■ **Assigned task**:
The listing below should be printed exactly, every line of it. Skip the pictures.

■ **Supplied information**:
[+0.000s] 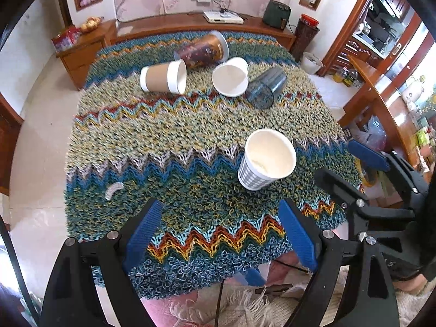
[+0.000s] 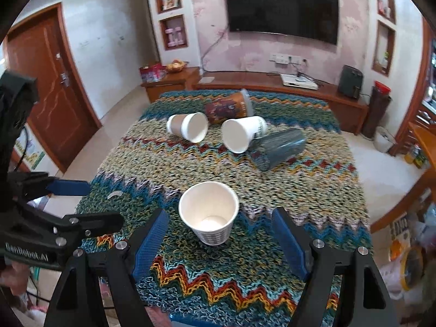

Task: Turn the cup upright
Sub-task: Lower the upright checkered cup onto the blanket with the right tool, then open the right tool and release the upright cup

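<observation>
The checked paper cup (image 2: 209,212) was seen upright (white inside, empty) on the knitted cloth (image 2: 286,185). Both the left gripper (image 1: 220,234) and right gripper (image 2: 219,241) were held wide open, nothing gripped.

— What's between your right gripper (image 2: 219,234) fingers (image 2: 150,241)?
— A checked paper cup (image 2: 209,213), upright on the zigzag cloth (image 2: 299,190), untouched; your fingers are spread wide either side.
— And beyond?
— Four cups lying on their sides, near each other.
</observation>
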The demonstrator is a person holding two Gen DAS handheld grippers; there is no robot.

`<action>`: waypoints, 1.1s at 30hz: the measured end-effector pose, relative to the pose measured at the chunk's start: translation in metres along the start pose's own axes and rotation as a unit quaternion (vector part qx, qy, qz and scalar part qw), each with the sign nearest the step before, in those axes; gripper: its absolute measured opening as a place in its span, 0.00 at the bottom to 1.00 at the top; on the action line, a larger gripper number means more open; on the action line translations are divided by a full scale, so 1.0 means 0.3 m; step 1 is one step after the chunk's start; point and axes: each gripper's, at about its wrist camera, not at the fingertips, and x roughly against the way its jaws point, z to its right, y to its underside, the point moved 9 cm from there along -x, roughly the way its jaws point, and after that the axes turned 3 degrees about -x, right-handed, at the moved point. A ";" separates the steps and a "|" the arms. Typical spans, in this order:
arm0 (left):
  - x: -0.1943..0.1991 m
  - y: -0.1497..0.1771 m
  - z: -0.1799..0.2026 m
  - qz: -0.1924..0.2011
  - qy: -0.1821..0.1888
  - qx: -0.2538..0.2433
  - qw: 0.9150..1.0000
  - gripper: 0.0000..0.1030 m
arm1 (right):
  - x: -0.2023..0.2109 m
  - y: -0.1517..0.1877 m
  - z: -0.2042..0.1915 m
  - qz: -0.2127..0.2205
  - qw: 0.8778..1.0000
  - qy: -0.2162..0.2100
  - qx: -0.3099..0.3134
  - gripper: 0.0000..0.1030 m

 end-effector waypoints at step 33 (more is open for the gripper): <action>0.223 -0.116 0.025 0.109 -0.091 0.040 0.989 0.87 | 0.239 -0.146 0.089 0.025 0.991 0.097 -0.085 0.77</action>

■ **Exercise response**:
[+0.000s] 
[+0.000s] 

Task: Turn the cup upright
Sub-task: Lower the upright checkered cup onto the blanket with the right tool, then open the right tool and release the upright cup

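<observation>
The checked paper cup (image 2: 209,212) was seen upright (white inside, empty) on the knitted cloth (image 2: 286,185). Both the left gripper (image 1: 220,234) and right gripper (image 2: 219,241) were held wide open, nothing gripped.

— What's between your right gripper (image 2: 219,234) fingers (image 2: 150,241)?
— A checked paper cup (image 2: 209,213), upright on the zigzag cloth (image 2: 299,190), untouched; your fingers are spread wide either side.
— And beyond?
— Four cups lying on their sides, near each other.
</observation>
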The demonstrator is a person holding two Gen DAS handheld grippers; there is no robot.

`<action>`: waypoints, 1.1s at 30hz: the measured end-effector pose, relative to the pose measured at the chunk's start: translation in metres along the start pose's own axes and rotation as a unit quaternion (vector part qx, qy, qz and scalar part qw), each with the sign nearest the step before, in those axes; gripper: its absolute measured opening as a place in its span, 0.00 at the bottom to 1.00 at the top; on the action line, a larger gripper number means more open; on the action line translations are divided by a full scale, so 1.0 means 0.3 m; step 1 is one step after the chunk's start; point and axes: each gripper's, at about its wrist camera, not at the fingertips, and x roughly against the way its jaws point, z to its right, y to its underside, the point moved 9 cm from there along -x, roughly the way its jaws point, and after that the axes turned 3 degrees about -x, right-handed, at the moved point. A ";" separates the steps and a "|" the arms. Typical spans, in this order:
arm0 (left):
  - x: -0.1943..0.1991 m
  - y: -0.1497..0.1771 m
  - z: -0.1799..0.2026 m
  - qz: -0.1924..0.2011
  - qy: -0.1821..0.1888
  - qx: -0.2538..0.2433
  - qw: 0.9150..1.0000
  - gripper: 0.0000..0.1030 m
arm1 (right):
  - x: -0.2023..0.2109 m
  - y: -0.1517..0.1877 m
  - z: -0.2042..0.1915 m
  - qz: -0.2127..0.2205
  - qw: 0.8778..1.0000
  - qy: -0.2162..0.2100
  - qx: -0.3099..0.3134
  - gripper: 0.0000..0.1030 m

 end-effector waypoints at step 33 (more is open for the gripper): <action>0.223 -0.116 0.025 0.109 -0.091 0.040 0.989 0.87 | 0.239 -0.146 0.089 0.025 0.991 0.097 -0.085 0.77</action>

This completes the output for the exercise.